We’ve been hearing about a lot of natural disasters around the country lately, which are fairly common during the summer months and even year-round. No one ever thinks they’ll be impacted by a natural disaster, but it does happen. Unfortunately, if you aren’t prepared, you might be facing a lack of insurance coverage to repair or rebuild your home.
Your homeowners' insurance is something that can, in some cases, protect you against extreme natural disasters, but not always. Knowing what your coverage excludes is important.
What Doesn’t Homeowners’ Insurance Cover?
While every policy and company can be different, it’s likely that your homeowners' insurance excludes flooding and earth movements. Depending on where your home is, you might also have limited coverage for hail damage.
Flood damage and mudflows are very often excluded from homeowners insurance. That means you need to go through the National Flood Insurance Program (NFIP) to get a flood insurance policy. This is a federal program that researches flood damage in the U.S. and then works with private insurance to provide flood insurance that’s federally sponsored. There’s typically a 30-day waiting period for flood insurance, so you should think about buying a policy before the peak of flood season.
Most homeowners policies don’t include damage from earthquakes or sinkholes either. You might see these exclusions referred to as damage caused by the movement of the earth. It can also include landslides and mudslides.
Depending on where you live, you could need separate sinkhole or earthquake insurance. Some states have insurance for landslides and mudslides, particularly on the west coast. The policies can be expensive, though.
Your home insurance policy probably protects you against hail damage unless you live somewhere hail storms are especially prevalent, like the Great Plains states. In these places, you might have a higher deductible for hail damage, or the insurance company could restrict payments for hail-induced cosmetic damage. You might be unable to file a claim unless the hail causes structural damage.
What About Tornadoes?
Spring and summer are a time when we tend to see a fair amount of tornadoes, but luckily, most standard homeowners insurance policies do cover damage from these storms.
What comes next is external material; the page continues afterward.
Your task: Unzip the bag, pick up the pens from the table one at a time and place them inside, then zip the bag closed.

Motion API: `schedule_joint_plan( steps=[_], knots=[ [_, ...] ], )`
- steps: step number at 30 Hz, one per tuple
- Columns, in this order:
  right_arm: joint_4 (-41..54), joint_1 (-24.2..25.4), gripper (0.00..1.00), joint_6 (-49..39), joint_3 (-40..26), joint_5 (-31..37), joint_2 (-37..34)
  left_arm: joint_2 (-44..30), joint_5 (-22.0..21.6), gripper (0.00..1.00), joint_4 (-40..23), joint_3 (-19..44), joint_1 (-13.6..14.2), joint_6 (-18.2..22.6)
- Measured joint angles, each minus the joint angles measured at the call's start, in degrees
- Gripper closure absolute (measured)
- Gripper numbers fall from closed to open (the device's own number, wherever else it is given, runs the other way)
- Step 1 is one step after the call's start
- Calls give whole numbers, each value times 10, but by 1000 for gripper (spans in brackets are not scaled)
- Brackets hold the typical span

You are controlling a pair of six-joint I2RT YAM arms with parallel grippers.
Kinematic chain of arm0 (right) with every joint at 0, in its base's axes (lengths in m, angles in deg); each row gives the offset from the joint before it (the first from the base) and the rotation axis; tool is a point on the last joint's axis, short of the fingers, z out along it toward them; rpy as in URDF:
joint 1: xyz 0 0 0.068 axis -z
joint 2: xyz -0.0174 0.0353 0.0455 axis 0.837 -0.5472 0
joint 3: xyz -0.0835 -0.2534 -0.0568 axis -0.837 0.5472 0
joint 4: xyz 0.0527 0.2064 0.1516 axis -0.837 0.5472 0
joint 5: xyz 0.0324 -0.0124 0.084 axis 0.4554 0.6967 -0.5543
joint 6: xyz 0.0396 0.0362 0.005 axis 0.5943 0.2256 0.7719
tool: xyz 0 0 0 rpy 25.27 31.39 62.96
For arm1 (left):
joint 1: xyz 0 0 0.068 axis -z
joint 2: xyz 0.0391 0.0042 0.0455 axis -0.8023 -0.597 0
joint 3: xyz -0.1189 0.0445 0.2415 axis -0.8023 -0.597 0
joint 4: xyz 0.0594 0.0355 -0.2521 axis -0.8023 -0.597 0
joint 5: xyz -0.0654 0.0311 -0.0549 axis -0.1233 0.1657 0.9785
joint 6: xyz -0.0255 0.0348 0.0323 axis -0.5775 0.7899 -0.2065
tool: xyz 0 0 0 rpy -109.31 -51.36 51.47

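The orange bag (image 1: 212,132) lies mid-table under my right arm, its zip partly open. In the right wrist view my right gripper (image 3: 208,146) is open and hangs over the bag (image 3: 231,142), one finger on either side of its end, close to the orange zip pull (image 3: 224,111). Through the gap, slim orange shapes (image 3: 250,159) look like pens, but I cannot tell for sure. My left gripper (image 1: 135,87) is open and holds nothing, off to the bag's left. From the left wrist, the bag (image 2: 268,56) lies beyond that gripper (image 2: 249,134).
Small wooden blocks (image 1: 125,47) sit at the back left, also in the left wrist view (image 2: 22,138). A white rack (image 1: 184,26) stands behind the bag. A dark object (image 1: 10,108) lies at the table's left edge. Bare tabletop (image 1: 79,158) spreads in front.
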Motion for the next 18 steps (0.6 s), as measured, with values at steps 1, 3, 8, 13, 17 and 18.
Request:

For the purposes of insurance, wind damage stemming from tornadoes isn’t distinct from the damage that comes from smaller gusts. If you live somewhere that’s especially vulnerable to tornadoes, insurance might get a bit trickier.
For example, in Oklahoma or Texas, insurance companies can charge separate deductibles for claims related to wind instead of the all-perils deductible. Wind deductibles may be a flat amount, but more commonly, it’s a percentage of your total property coverage.
If you live somewhere prone to tornadoes and strong storms, you might consider whether you have enough coverage to allow you to rebuild if you suffer a complete loss. For example, your homeowners' insurance may cover tornadoes but only the depreciated value of your home and property, as compared to the full value.
If you have homeowners insurance that only covers the depreciated value or actual cash value of your home, you might think about upgrading to replacement cost coverage. This is a reimbursement structure that doesn’t take into account depreciation, so it may facilitate you being able to rebuild your home back to the way it was before your loss.
Are Hurricanes Covered?
Your homeowners' insurance may partially cover hurricane damage, but flood damage from a hurricane is almost always excluded. If a hurricane destroys your house, your insurance company determines if the destruction was from the wind or due to a storm surge before they compensate you. If you live somewhere that gets a lot of hurricanes, you should think seriously about getting flood insurance.
Once you experience a natural disaster, the compensation you get from the insurance company depends on your coverage. Your dwelling coverage comes in three types. There’s actual cash value, replacement cost value, and extended or guaranteed value.
Finally, if you want to make sure you receive compensation for your home’s full value, you need to purchase extended replacement value. This coverage makes sure that if something comes up in rebuilding your home and it exceeds your policy limit, you’re still compensated.